In D. sechellia there are very few piRNA produced from flamenco in the maternal fraction or testis (which is expected for a cluster that is only active in ovarian somatic tissue), and there are no full length copies of R1. Likewise overall weighted piRNA production from R1 elements on either strand is 2.8–5.9% of the total mapping piRNA. In contrast in D. mauritiana there are full length R1 elements and abundant piRNA production in the maternal fraction and testis. In D. mauritiana an average of 28% of piRNAs mapping to the forward strand of flamenco are arising from R1, and 33% from the reverse strand.
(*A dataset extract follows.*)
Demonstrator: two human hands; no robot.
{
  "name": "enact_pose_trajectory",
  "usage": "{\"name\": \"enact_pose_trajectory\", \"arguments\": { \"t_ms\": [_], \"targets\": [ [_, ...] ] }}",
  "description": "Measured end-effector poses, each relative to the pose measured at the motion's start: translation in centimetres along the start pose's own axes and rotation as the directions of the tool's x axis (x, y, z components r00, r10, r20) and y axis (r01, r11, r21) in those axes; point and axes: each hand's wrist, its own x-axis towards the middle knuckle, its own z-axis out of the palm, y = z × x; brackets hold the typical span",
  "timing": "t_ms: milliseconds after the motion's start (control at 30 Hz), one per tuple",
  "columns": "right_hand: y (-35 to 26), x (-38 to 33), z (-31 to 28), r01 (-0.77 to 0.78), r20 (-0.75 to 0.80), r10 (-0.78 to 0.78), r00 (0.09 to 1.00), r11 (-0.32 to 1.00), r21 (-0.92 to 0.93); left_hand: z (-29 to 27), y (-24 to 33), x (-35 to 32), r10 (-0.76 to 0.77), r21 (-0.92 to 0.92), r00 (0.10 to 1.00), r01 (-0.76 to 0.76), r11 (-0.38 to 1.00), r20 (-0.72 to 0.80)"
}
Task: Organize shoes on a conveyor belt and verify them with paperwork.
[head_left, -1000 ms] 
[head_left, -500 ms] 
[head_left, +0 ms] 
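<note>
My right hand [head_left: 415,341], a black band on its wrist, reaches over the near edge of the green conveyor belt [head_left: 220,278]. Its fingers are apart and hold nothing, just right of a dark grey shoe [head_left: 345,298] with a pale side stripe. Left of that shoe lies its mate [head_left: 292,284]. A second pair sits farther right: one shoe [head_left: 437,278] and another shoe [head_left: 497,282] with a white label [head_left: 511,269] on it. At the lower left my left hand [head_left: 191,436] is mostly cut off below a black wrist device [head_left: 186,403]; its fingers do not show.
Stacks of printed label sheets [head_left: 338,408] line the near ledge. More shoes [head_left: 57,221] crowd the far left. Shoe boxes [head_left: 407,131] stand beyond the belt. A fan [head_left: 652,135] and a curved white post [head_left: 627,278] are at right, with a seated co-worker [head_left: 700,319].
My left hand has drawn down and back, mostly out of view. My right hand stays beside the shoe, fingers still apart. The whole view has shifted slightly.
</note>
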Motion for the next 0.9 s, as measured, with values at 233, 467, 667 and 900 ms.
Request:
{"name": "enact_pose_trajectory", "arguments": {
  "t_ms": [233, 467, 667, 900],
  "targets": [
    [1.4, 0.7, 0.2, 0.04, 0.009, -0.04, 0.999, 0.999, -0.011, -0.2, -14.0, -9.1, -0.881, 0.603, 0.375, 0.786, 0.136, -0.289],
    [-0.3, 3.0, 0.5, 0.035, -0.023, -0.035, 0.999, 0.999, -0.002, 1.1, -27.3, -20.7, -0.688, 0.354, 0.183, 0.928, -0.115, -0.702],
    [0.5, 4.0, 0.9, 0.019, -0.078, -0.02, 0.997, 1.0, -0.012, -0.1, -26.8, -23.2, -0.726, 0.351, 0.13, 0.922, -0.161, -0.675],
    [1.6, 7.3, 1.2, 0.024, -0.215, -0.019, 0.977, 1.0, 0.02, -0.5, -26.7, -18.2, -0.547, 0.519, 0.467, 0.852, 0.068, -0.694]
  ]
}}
In D. mauritiana R1 elements make up a smaller proportion of the total elements in the sense orientation (24%), versus D. simulans (55%).

Conservation of flamenco

The dip1 gene and promoter region adjacent to each copy of flamenco are very conserved both within and between copies of flamenco (Fig 3A). The phylogenetic tree of the area suggests that we are correct in labeling the two copies as the original flamenco locus and the duplicate (Fig 3A). The original flamenco locus is more diverged amongst genotypes of D. simulans while the duplicate clusters closely together with short branch lengths (Fig 3A). The promotor region is also conserved and alignable between D. melanogaster, D. sechellia, D. mauritiana, and D. simulans (Fig 2D). However, the same is not true of the flamenco locus itself. Approximately 3 kb from the promoter flamenco diverges amongst genotypes and species and is no longer alignable by traditional sequence-based algorithms, as the TEs are essentially presence/absence polymorphisms that span multiple kb. There is no conservation of flamenco between D. melanogaster, D. simulans, D. sechellia, and D. mauritiana (Fig 5). However, within the simulans clade many of the same TEs occupy the locus, suggesting that they are the current genomic invaders in each of these species (Fig 5).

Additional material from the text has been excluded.